1) even/also then, we hadn't drawn [upward] our head; finally we died and became dirt/dust,
2) now when the weak/wretched dust-cloud had arisen, in being trampled underfoot it became worthless/'dust'

 

Notes:

;xaak : 'Dust, earth; ashes; —little, precious little, none at all, nothing whatever'. (Platts p.484

 

;Gubaar : 'Dust; clouds of dust; a dust-storm; vapour, fog, mist, mistiness; impurity, foulness; (met.) vexation, soreness, ill-feeling, rancour, spite; affliction, grief; perplexity'. (Platts p.769)

 

gard honaa : 'To be or become dust: —to be worthless or good-for-nothing; to be as dust, to be easily removed or overcome'. (Platts p.903)

S. R. Faruqi:

By saying tab bhii he has provided a whole world of possibilities. That is, when we were oppressed in various ways, or when various kinds of cruelty were shown toward us, or when we endured great harshnesses, even then we didn't lift up our head. By 'lifting up the head' can be meant 'to show arrogance' ( sar khe;Nchnaa is really a translation of [the Persian] sar kashiidan , and perhaps Mir was the only one to use it; it never managed to become common in Urdu). 'Not lifting up the head' can also mean that we kept our head bowed through weakness or carelessness; we didn't lift up our head to look our tormenter in the eye.

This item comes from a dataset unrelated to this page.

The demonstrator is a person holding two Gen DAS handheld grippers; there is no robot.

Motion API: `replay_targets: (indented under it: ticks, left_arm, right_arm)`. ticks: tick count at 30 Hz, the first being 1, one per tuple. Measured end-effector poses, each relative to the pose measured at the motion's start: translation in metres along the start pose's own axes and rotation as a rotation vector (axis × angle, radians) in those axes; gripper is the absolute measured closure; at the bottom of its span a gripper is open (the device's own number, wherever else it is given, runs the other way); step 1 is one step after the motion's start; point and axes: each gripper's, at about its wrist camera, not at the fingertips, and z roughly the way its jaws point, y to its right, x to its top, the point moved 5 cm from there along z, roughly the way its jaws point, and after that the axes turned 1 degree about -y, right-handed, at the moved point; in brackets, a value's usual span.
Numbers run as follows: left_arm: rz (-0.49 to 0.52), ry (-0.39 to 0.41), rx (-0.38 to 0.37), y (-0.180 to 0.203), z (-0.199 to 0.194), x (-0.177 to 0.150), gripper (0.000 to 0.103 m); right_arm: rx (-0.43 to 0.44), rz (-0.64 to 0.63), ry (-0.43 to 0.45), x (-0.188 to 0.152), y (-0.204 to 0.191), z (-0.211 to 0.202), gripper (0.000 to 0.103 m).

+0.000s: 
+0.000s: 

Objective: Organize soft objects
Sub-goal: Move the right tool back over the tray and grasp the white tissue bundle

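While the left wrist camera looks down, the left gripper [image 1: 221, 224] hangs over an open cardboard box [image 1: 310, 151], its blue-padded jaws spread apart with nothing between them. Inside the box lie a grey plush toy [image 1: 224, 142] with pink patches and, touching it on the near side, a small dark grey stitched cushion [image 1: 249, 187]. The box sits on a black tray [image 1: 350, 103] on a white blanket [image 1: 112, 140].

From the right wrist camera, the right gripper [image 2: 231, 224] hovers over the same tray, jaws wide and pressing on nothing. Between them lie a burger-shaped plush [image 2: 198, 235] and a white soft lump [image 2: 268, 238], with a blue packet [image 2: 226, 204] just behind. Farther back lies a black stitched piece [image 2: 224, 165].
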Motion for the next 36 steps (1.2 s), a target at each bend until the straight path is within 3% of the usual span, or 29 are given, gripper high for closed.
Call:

If the meaning of 'to lift up the head' is taken to be 'to reject', then too the same idea emerges: that we never at all rejected the idea of becoming dust or accepting death. The meaning of [the Persian] sar kashiidan az chiize is 'not to accept something'; this meaning too is appropriate. The inclination toward keeping the head bowed was so strong that when we became dust, then the dust itself didn't rise very high, and was crushed underfoot by passersby or by the beloved.

The thought in the second line is fine. Otherwise, the first line was so complete/perfect that apparently there was hardly the scope for a second one. In this ghazal there are only two verses, but both are very fine.

Janab Dr. Abd ur-Rashid has presented a number of examples of sar khe;Nchnaa from the seventeenth and eighteenth centuries. It would be unfair not to do justice to his searching-out of them. But since after the eighteenth century this expression is not to be found, it's in any case clear that this literal translation of sar kashiidan was not able to become common in Urdu.

FWP:

SETS
MOTIFS == LIFE/DEATH
NAMES
TERMS

According to Steingass, sar kashiidan means 'to disobey' (Steingass p.666); rather than this extended sense, it's obvious that the literal meaning of 'to draw the head [upward]' is much more apropos, with its combination of literal sense and multiple metaphorical possibilities. It also makes for enjoyable wordplay with 'trampled under foot'.

The verse offers us three entirely different words for 'dust'. Their semantic domains largely, but not entirely, overlap; see the definitions above. Of course they fit into different metrical shapes and rhyme requirements, and they avoid repetition. (Though repetition is often an excellent force in a ghazal verse-- as in the rang repetitions in the previous verse, {1333,1}, among many other examples.) But are these three separate 'dust' words doing anything else? Are we meant to be sensitive to their nuances of difference, and to savor them as a counterpoint to the obvious similarities? Or if we tried, would we be over-reading? It's really hard to say. My instinct in this case goes in the latter direction.